Humans inflict numerous structural harms on animals. Their legal status as property, their genetic manipulation to produce “food” and to serve as experimental subjects, their minimal protection under the law, the use of animals as entertainment props: all of these aspects of human-animal relations are normalized and systematized. The human-animal binary is a socially constructed one, as I argued in section 3, and serves a means to human self-definition and the elevation of the human over the non-human and of some humans over others. Human supremacy is the ideology that normalizes these practices and produces an epistemology of domination (or what I have called “dominionism”).

Erika Cudworth summarizes the structural character of animal oppression:

Nonhuman species are not ‘less’ than humans, rather, this hierarchy is constantly reproduced by the active dehumanization of animals and the reinforcement of separation. This hierarchy is political, and anarchists sensitive to the naturalization of categories of oppression (in terms of gender or ‘race’ or ability and so on) should be attuned to those generated by the politics of species domination.

The State and capitalism are deeply implicated in animals’ oppression, and all three are entangled with other modes of oppression such as racism, patriarchy, ableism, and heterosexism. Therefore, animal liberationists have good reasons to embrace anarchist commitments. And anarchists, committed as they are to opposing all forms of hierarchy, have good reasons to be animal liberationists. The only possible liberation is total liberation.

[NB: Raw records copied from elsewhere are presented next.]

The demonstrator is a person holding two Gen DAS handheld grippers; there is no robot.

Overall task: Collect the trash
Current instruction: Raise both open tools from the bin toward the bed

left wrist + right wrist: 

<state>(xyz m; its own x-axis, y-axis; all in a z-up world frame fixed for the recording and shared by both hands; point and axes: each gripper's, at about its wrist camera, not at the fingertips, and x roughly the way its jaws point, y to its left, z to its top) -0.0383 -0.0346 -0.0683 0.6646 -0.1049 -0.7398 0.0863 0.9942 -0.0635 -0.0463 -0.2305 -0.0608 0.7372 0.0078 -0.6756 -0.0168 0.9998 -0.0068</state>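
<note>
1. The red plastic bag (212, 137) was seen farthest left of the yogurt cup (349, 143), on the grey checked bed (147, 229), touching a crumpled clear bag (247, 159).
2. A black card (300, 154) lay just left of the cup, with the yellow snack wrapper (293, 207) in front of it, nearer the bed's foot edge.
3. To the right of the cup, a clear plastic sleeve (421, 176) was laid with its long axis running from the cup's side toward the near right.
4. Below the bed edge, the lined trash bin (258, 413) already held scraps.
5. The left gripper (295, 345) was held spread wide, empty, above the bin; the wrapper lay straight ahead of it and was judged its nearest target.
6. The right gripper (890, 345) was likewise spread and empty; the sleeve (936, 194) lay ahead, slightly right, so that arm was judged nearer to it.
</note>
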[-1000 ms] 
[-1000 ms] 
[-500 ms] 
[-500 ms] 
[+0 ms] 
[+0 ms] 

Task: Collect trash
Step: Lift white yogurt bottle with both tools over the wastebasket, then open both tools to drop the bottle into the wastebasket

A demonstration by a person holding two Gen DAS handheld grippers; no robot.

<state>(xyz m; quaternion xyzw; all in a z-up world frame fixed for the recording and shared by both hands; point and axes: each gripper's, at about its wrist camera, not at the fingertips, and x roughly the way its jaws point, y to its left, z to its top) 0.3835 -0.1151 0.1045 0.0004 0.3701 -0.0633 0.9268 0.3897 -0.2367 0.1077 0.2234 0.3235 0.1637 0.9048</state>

Animals in human societies

One might object that since animals are not members of human societies—whether structured by state capitalism, democratic socialism, authoritarian communism, or anarchism—they are outside the scope of structural injustice. They can be wronged, but they cannot be regarded as having a stake in the structure of a human society, and in particular an anarchist society founded on the principle that all affected by a decision should have some input into the making of that decision. Animals, after all, do not seem to be able to engage in political expression or contribute to decision-making processes involving the structure of institutions or the distribution of labor or social goods. And they are not recognized as members of political units, membership in which is limited to human beings.

Taking the latter point first, the assumption that animals cannot offer their perspective on our choices is a dubious one, as Donaldson and Kymlicka point out. They vote with their feet, cry out in pain, alter their behaviors, and attempt to escape confinement. They express preferences in ways that should call into question vast patterns of human-animal interactions. These patterns have political significance, since they are stabilized, conventional, normalized, and politically and legally enabled and enforced.

As to the issue of membership, it is clear that domesticated animals, whether used for food, clothing, entertainment, experimentation, or companionship, do inhabit human societies. They are dependent on humans for the provision of life’s necessities, and they dwell in human-made structures—in the case of companion animals, in humans’ homes. Domesticated animals are under human control or supervision all or most of the time. It is no use to claim that they somehow exist “outside” of human societies.

More to the point, however, is the fact that social connections are morally prior to political structures. As Iris Young has argued, the view that political institutions set moral boundaries gets things backwards; it is more accurate to say that social connections necessitate political institutions because those connections potentially bring various commitments and interests into conflict. Therefore, the question is not whether animals do or can participate in political institutions and processes, but instead whether human beings and animals stand in social relations—particularly relations that can generate violence, exploitation, and domination—that elevate the issue of human-animal interaction to the level of second-order principles that constitute social and political norms.

The intersectionality thesis helps to make these social connections more vivid. No animal is simply an “animal” in relation to humans; the human/animal binary is used to subordinate, but it does so partly by erasing the (mostly oppressive) complexity of interspecies relations. As I’ve said,

[A]nimals that share some feature may have their subordination constructed differently along some other dimension—the guard dog, the seeing-eye dog, the show dog, and the sled dog occupy different roles in the human social world. Some of these roles centre on economic exploitation, some centre on use with incidental economic benefits, some produce social benefits (e.g., prestige) that others do not. But ‘dog-hood’, for lack of a more elegant expression, cannot be detached from these other relations.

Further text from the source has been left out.